Feu vert du Sénat à l’exonération des cotisations salariales sur les heures supplémentaires

PARIS, 13 novembre 2018 (AFP) – Le Sénat a voté mardi l’exonération des cotisations salariales sur les heures supplémentaires à compter du 1er septembre 2019, mesure du projet de budget de la sécurité sociale qu’il examine en première lecture, après l’Assemblée nationale.

Promesse de campagne du candidat Emmanuel Macron, cette disposition permet d’exonérer totalement la part salariale des cotisations d’assurance vieillesse sur les heures supplémentaires et complémentaires, sans effet sur les droits sociaux des assurés.

Seules la CSG et la CRDS, contributions applicables sur l’ensemble des revenus, resteront dues.

Cette exonération bénéficiera à l’ensemble des salariés du privé, ainsi qu’aux agents de la fonction publique, qu’ils soient titulaires ou non.

« Nous assumons cet encouragement au travail », a déclaré le ministre des Comptes publics Gérald Darmanin, tandis que le rapporteur général, Jean-Marie Vanlerenberghe (centriste), estimait que cette mesure « améliore le pouvoir d’achat des salariés ».

A contrario, Esther Benbassa a affirmé que son groupe CRCE (à majorité communiste) ne pouvait souscrire à cette disposition « à rebours » des politiques de réduction de travail des dernières décennies et qui prive les organismes sociaux de recettes.

Le gouvernement « nous présente désormais le +travailler plus pour ne pas perdre en pouvoir d’achat+ », a-t-elle ajouté, parodiant le slogan « travailler plus pour gagner plus » de Nicolas Sarkozy.

Le coût de l’exonération a été chiffré par le gouvernement à 2 milliards d’euros en année pleine.

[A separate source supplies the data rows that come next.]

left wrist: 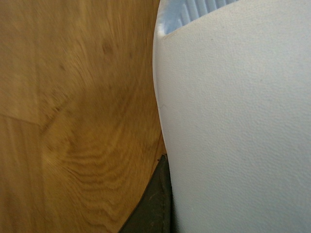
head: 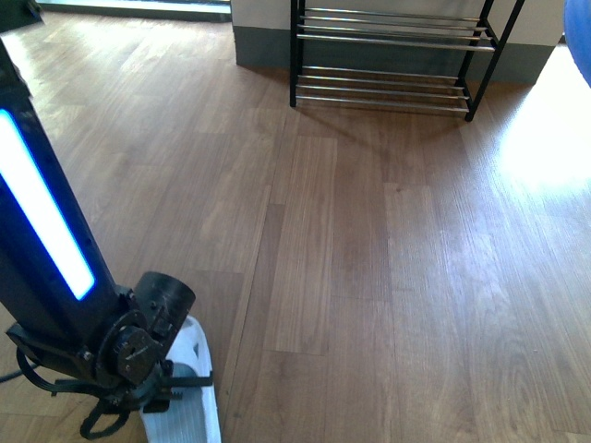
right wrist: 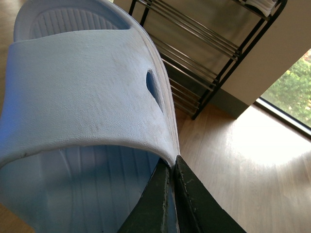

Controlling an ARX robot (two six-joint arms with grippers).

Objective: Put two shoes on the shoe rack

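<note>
While the right gripper [right wrist: 173, 167] held one pale blue slide [right wrist: 82, 97] up off the floor, its two dark fingers [right wrist: 194, 204] were pressed tight on the edge of the slide's strap. The long way of that slide ran out ahead of the fingers, and the shoe rack [right wrist: 209, 53] stood past it, not yet close. So the right arm looked like the one to go to the rack first, with the shoe pushed forward, far end first.

A second slide [head: 189, 406] lay flat on the wooden floor [head: 369, 258], well away from the shoe rack [head: 388, 55], with its long way pointing about toward it. The left gripper [head: 148, 383] hung low right over that slide. One dark finger [left wrist: 155, 204] sat just beside the slide's rim, but it could not be told if the fingers were spread or squeezing.
</note>
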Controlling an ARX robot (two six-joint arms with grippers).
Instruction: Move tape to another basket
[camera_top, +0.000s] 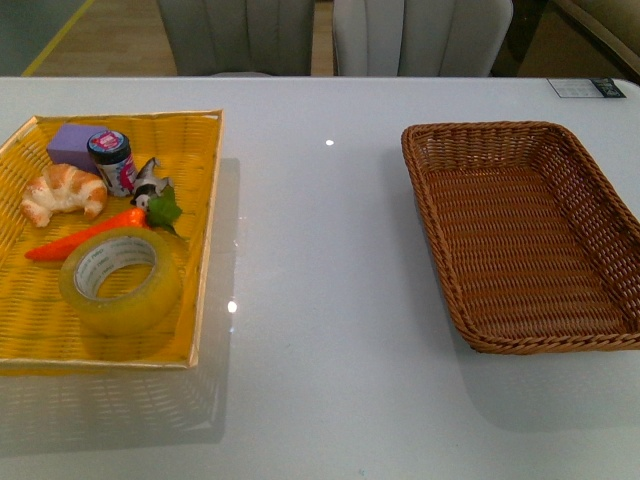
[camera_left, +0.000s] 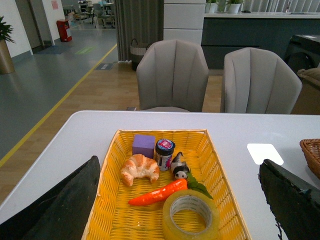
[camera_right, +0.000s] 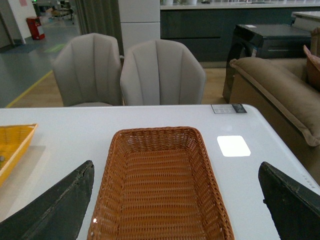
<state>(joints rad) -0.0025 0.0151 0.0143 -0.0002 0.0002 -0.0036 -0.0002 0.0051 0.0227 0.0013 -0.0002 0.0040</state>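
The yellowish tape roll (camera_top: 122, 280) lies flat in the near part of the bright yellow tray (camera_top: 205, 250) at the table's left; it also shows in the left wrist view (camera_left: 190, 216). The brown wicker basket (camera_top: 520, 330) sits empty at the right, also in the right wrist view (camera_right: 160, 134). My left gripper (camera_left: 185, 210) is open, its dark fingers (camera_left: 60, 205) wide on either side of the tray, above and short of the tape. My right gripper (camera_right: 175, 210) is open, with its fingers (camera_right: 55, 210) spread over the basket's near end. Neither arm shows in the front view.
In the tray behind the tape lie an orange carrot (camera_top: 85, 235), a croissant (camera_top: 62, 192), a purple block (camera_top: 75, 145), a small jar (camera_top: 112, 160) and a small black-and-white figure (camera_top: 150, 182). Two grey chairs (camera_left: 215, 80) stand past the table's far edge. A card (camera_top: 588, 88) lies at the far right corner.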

Mais, en 2017, une étude de l’Observatoire français de la conjoncture économique (OFCE) avait estimé qu’elle coûterait 3 milliards par an et pourrait détruire près de 19.000 emplois à l’horizon 2022.

Contre l’avis du gouvernement et de la commission, les sénateurs ont adopté un amendement de la sénatrice LR Catherine Troendlé en faveur du recrutement de sapeurs-pompiers volontaires par les entreprises et collectivités.

Il permet une exonération de charges patronales de 3.000 euros par sapeur-pompier volontaire, dans la limite de 15.000 euros pas an et par structure. La mesure coûterait, si elle devait entrer en vigueur, 500 millions d’euros par an, a chiffré Gérald Darmanin.

Un amendement de Roger Karoutchi (LR) visant à avancer la date d’entrée en vigueur des exonérations salariales sur les heures supplémentaires au 1er janvier 2019 a été rejeté.